Шура слушает и старается представить себе, как выглядел двадцать пять лет тому назад этот седоволосый жилистый человек с веселыми, смеющимися глазами. Мысль о собственной старости в первый раз приходит ему в голову.
— Пройдет еще двадцать пять лет, и буду я дежурить на часах с каким-нибудь пареньком, вот как ты со мной теперь, — задумчиво говорит он, — буду рассказывать ему, как мы оборонялись от немца.
— Будешь рассказывать, — усмехнулся старый партизан. — Только не в лесу на часах, а у себя в кабинете, за письменным столом, товарищ инженер-строитель. Так ведь, а? Когда немца побьем, начнется замечательная жизнь, Саша. Войне крышка по крайней мере на тысячу лет… Иначе и кровь проливать не стоило бы. Так ли я говорю, Саша?
— Так, дядя Коля, конечно так! — Шуре хочется расцеловать чудесного старика, который через всю жизнь пронес веселую юношескую бодрость и веру в человека. — Да, жизнь будет замечательная! Когда побьем немца, я снова учиться пойду. Буду инженером-авиаконструктором или лучше просто инженером-строителем. Ведь сколько они разрушили, проклятые! Отстраиваться надо, восстанавливать хозяйств. Это уж наша забота. Правда, дядя Коля?
Старый партизан молча улыбается в темноте.
Зловещая ночь
Тоннель длиною в несколько метров с выходом в лес должен был служить убежищем для партизан на случай, если бы немцы застали их в школе и окружили ее. Копали все — Музалевская, ее муж, невестка.
Летучие отряды ребят под командой шустрой Юльки охраняли школу на расстоянии, чтобы вовремя предупредить об опасности.
Стемнело. Музалевская чистила картошку на ужин. Только что она проводила тоннелем четырех бойцов. Они постучались в школу вчера ночью. Их направил Макеев. Они прорвались из окружения и догоняли свою часть. «Спасибо, мать, — говорили они прощаясь. — Когда все кончится, когда перебьем гадов, всех до единого, мы тебя на руках носить будем».
В кухню вбежала невестка Сима с белым, как мел, лицом.
— Карательный!
С улицы уже прорывался грохот машин, цоканье подков, ржанье и слова команды.
Музалевская оглянулась на тяжелый кованый сундук в углу кухни, плотно прикрывавший подпиленные половицы.
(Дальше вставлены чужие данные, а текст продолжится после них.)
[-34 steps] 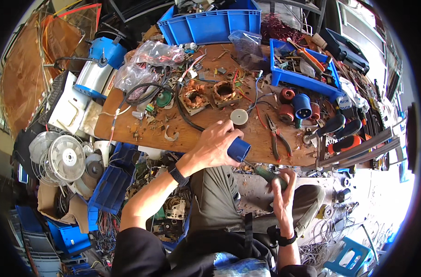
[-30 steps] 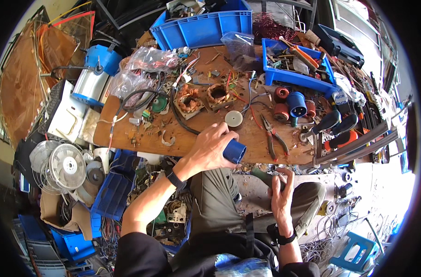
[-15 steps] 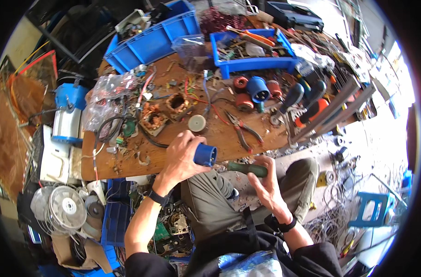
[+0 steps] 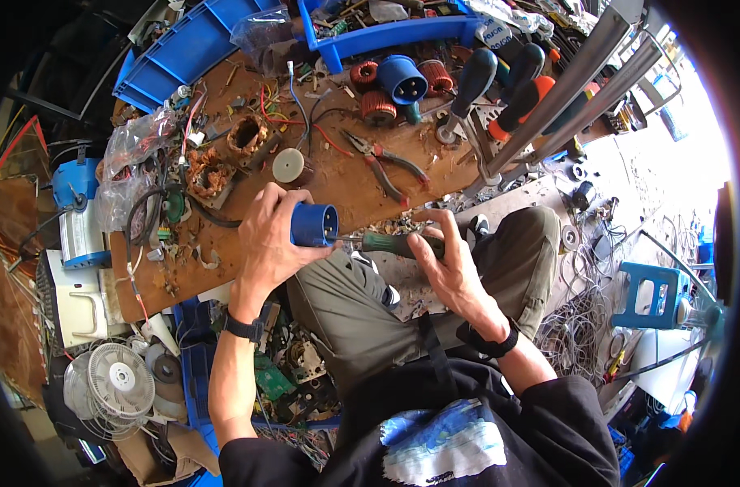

Его будто годами не сдвигали с места. «Бойцы уже, верно, далеко в лесу», подумала учительница и сказала вслух:
— Ступай к детям, Сима!
А немцы уже ломились в дом. Они наполнили тихую опрятную школу стуком деревянных подметок, грубым квакающим говорам, зловонием потных тел и грязного, обовшивевшего белья.
Долговязый ефрейтор вплотную подошел к Музалевской, дыша ей в лицо тошнотворным запахом винного перегара.
— Матка, ты прятал партизан. Три шелёвек и еще один. — Он растопырил перед ней четыре толстых волосатых пальца.
Она слегка подалась назад.
— Я никого не прятала.
— Мы будем делал обыск.
— Ищите.
Они рассыпались по классам, обшаривали жилые комнаты, искали в погребе, в сарае, на сеновале. Они хватали все, что попадалось под руку: детские валенки, стенные часы, бочонок квашеной капусты, патефон. Только книг не брали. Раздирая на части учебники, географические карты, диаграммы, они с пьяным хохотом плевали на них и топтали ногами.
Старый учитель понуро сидел в углу на табурете и с окаменелым лицом смотрел на этот дикий погром. В соседней комнате плакали со страху дети.
Куча картофельной кожуры на кухонном столе росла. Из переполненного горшка плескала вода. Музалевская ничего не замечала. Бледная, с плотно сомкнутым ртом и нахмуренными бровями, она упорно продолжала чистить картошку.